_DIRECTIONS FOR THIS TASK_
If you see a picture in the data below, omit it and copy the rest exactly.

_COLLECTED DATA_
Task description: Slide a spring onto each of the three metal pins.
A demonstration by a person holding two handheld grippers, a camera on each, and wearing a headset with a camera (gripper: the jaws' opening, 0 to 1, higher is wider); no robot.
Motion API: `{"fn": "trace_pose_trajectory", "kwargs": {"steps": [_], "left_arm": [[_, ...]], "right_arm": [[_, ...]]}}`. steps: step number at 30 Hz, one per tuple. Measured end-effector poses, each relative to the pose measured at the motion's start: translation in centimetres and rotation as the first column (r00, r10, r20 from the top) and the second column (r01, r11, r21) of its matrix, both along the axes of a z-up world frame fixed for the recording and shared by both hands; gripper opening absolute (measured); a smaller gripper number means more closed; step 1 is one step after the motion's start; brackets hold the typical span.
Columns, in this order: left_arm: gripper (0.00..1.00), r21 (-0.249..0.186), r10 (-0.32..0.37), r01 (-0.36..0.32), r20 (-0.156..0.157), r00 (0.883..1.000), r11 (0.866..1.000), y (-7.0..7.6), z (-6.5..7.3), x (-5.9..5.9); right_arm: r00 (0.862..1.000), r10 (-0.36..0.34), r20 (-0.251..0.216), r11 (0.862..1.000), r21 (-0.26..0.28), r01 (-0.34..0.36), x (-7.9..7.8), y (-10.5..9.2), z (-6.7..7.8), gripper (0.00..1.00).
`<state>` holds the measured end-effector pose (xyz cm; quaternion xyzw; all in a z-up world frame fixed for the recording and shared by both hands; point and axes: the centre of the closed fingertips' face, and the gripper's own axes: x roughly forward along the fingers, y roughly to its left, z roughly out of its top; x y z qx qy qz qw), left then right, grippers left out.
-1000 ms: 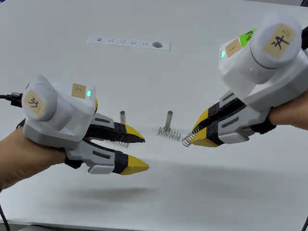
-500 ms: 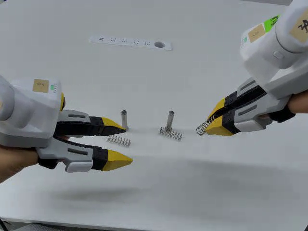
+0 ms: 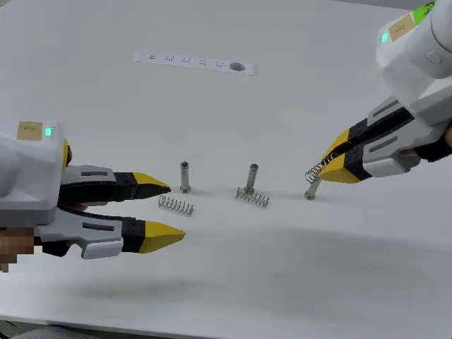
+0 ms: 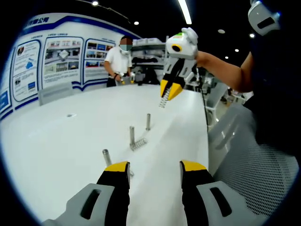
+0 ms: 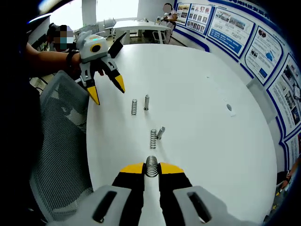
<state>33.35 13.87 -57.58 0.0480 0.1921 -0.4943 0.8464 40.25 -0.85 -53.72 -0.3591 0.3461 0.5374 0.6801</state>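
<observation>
A spring point(image 3: 314, 171) is gripped by one end in the closed jaws of the right tool point(image 3: 325, 168). Its free end is held just above the rightmost pin point(image 3: 311, 188), presumably so the coil can be threaded over the pin's top. Two loose springs point(image 3: 175, 205) point(image 3: 252, 198) are found on the worktop point(image 3: 226, 282), each beside its own upright pin point(image 3: 185, 176) point(image 3: 251, 178). The left tool point(image 4: 155, 167) is held open and empty near the left one, probably in readiness.

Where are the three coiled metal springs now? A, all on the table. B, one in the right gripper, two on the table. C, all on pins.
B: the yellow-tipped right gripper pinches one coiled metal spring; a second spring and a third spring lie on the white table.
</observation>
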Motion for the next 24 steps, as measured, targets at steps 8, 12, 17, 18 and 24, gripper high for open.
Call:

_RESPONSE_
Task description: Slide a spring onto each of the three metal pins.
A demonstration by a person holding two handheld grippers, a camera on each, and wearing a headset with a camera (gripper: the jaws' opening, 0 to 1, higher is wider); no robot.
Motion API: `{"fn": "trace_pose_trajectory", "kwargs": {"steps": [_], "left_arm": [[_, ...]], "right_arm": [[_, ...]]}}`. steps: step number at 30 Hz, one per tuple. Measured end-effector poses, each relative to the pose measured at the motion's start: translation in centimetres and rotation as the first column (r00, r10, r20 from the top) and the second column (r01, r11, r21) of its matrix, both along the axes of a z-up world frame fixed for the recording and shared by both hands; gripper opening absolute (measured); a smaller gripper number means more closed; step 1 is one step after the motion's start; brackets hold the typical span.
Columns, in this order: left_arm: gripper (0.00..1.00), r21 (-0.249..0.186), r10 (-0.32..0.37), r01 (-0.36..0.32), r20 (-0.156..0.157), r00 (0.883..1.000), r11 (0.866..1.000), y (-7.0..7.6), z (-6.5..7.3), x (-5.9..5.9); right_arm: r00 (0.862..1.000), r10 (-0.36..0.34), r20 (-0.251..0.216), r11 (0.862..1.000), r21 (-0.26..0.28), r01 (-0.34..0.36), x (-7.9..7.8), y (-10.5..9.2), z (-6.7..7.8), gripper (0.00..1.00).
`<state>` holds the measured end-effector pose (xyz cm; quaternion xyzw; all in a z-up world frame fixed for the recording and shared by both hands; point and axes: the centre of the closed fingertips' face, and the gripper's own axes: x roughly forward along the fingers, y roughly to its left, z roughly out of its top; x y z qx qy qz qw), left then right, grippers left out.
-1000 ms: 
-500 ms: 
+0 ms: 
+0 ms: 
+0 ms: 
<state>33.35 13.87 -57.58 0.0480 0.1921 -0.4943 0.8464 40.25 -0.85 -53.72 -0.3591 0.3461 0.5374 0.6801</state>
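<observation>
A spring point(image 3: 314, 171) is gripped by one end in the closed jaws of the right tool point(image 3: 325, 168). Its free end is held just above the rightmost pin point(image 3: 311, 188), presumably so the coil can be threaded over the pin's top. Two loose springs point(image 3: 175, 205) point(image 3: 252, 198) are found on the worktop point(image 3: 226, 282), each beside its own upright pin point(image 3: 185, 176) point(image 3: 251, 178). The left tool point(image 4: 155, 167) is held open and empty near the left one, probably in readiness.

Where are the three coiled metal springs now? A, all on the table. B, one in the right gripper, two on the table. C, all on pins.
B: the yellow-tipped right gripper pinches one coiled metal spring; a second spring and a third spring lie on the white table.
</observation>
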Motion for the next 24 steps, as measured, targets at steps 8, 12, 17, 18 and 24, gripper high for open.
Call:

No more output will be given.